Apropos of not much, I made this little repo with the examples from the Leipzig Glossing Rules represented as JSON. It’s just a start, but I think it’s worth thinking about as a test case for representing glossed data.
Nice! I’m curious, would it be feasible to have morpheme-level form-gloss pairs rather than word-level pairs? What might you do for infixes, non-concatenative morphology, etc.?
It raises this larger question of how useful we want our published example data to be for secondary research purposes. Do we want to go the extra mile so that someone can more easily repurpose our data? Of course, if our publications were simply extensions of our databases, then it might not require any extra steps.
Also, it would be great to see this rendered with HTML/CSS
Rule 2 of the Leipzig rules covers morpheme-level glossing, and rule 9 covers infixing. Various rules talk about different kinds of non-concatenative morphology, e.g. rule 4D is for stem ablaut as a signal of a grammatical property.
This is kind of redundant in that that information is already “there” in the form/gloss values in the original word, but the latter representation is more explicit, and it’s easy to imagine scenarios where you want to annotate an individual morpheme for some reason.
Things get more complicated quickly, as you point out. Even just using = to indicate a clitic can be ambiguous — which of the two morphemes is the clitic and which is something else? This is one possibility, I guess?

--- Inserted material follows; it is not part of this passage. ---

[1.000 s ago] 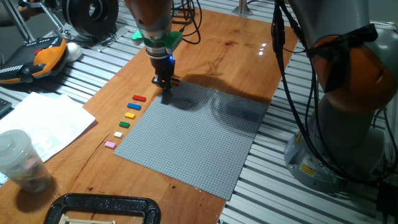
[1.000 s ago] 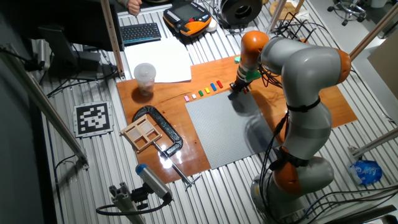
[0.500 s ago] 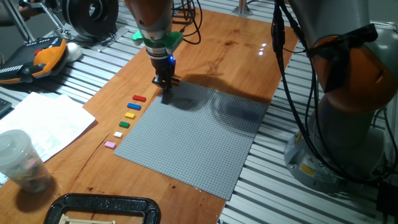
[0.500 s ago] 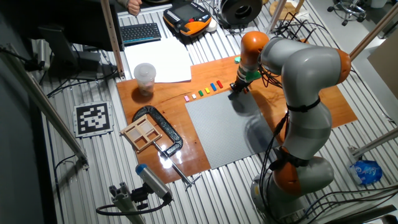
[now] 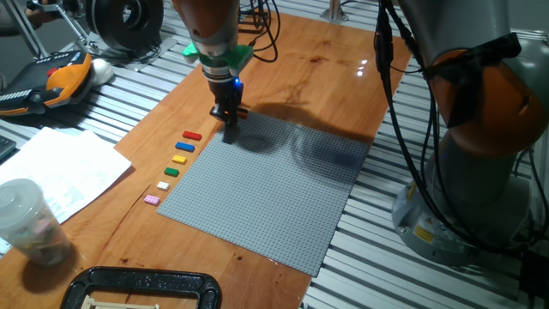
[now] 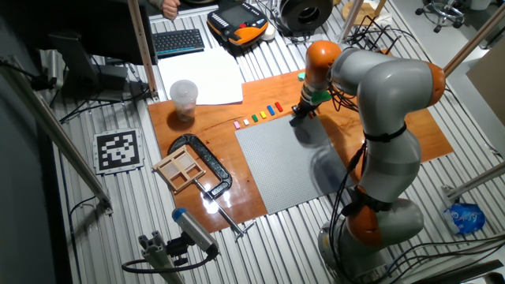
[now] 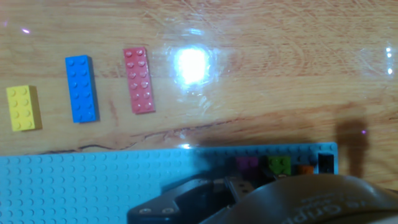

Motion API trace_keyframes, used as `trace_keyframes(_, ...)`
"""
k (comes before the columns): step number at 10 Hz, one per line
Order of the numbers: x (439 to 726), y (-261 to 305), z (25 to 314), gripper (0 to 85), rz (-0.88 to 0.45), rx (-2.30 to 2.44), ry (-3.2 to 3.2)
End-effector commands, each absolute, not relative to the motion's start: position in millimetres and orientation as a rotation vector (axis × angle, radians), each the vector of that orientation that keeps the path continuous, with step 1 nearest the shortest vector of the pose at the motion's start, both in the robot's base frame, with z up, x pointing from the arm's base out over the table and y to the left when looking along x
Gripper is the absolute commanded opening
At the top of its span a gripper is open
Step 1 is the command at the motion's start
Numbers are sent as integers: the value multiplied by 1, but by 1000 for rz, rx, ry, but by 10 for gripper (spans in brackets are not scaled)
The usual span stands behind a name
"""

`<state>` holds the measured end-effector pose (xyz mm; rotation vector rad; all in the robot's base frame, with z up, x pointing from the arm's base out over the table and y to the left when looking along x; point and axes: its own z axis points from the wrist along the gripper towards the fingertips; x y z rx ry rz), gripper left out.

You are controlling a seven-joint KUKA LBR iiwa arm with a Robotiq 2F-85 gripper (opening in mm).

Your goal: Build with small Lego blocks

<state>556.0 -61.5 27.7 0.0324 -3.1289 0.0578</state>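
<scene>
My gripper (image 5: 230,130) stands with its fingertips down at the far left corner of the grey baseplate (image 5: 274,197). Its fingers look close together; I cannot see whether they hold anything. In the hand view a short row of small Lego blocks sits on the plate's corner: pink (image 7: 247,164), green (image 7: 280,164), orange (image 7: 305,167), black (image 7: 325,162). Loose blocks lie in a line on the wood left of the plate: red (image 5: 191,135), blue (image 5: 185,146), yellow (image 5: 179,159), green (image 5: 171,171), white (image 5: 163,184), pink (image 5: 152,199). The hand view shows the red (image 7: 139,79), blue (image 7: 82,88) and yellow (image 7: 23,107) ones.
A clear plastic cup (image 5: 26,221) and paper sheets (image 5: 60,167) lie at the left. A black clamp (image 5: 141,287) sits at the wooden board's front edge. The robot's base (image 5: 467,154) stands at the right. A wooden tray (image 6: 183,167) lies beside the clamp.
</scene>
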Motion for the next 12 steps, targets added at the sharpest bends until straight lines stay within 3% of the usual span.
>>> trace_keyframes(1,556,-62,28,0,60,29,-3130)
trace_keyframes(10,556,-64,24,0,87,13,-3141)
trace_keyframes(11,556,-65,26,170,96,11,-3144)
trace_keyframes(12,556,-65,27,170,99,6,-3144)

I’m curious, if you can include both the word-level form-meaning pairs and the morpheme-level form-meaning pairs in the same data structure, how important is it that you be able to generate one from the other? There is already redundancy in including both the sentence-level form-meaning pair together with the word-level form-meaning pairs, for example.
My impression is that if you can include all three levels, then you really only need to decide on the linear ordering of the morphemes in the morpheme array and the set of morpheme types. In flextext files, for example, only the word and morpheme levels are used (but with sentence-level free translations). Here you can see an example sentence (“phrase”) with word-level and morpheme-level form-meaning pairs (“txt” is form, “gls” is meaning - usually towards the end of the nested section), and only free translation on the sentence/phrase level (“gls” way at the bottom).
There is also the question of whether or not you want the “underlying form” to be the value at the morpheme level, e.g. rather than a context-dependent allomorph which appears in the example. If so, then you wouldn’t expect to be able to generate the morpheme level from the word level. Perhaps this depends on whether or not you are creating a system for representing text examples from publications vs. creating a system which is designed to represent text examples from a database. Ideally, though, these would be the same system, right?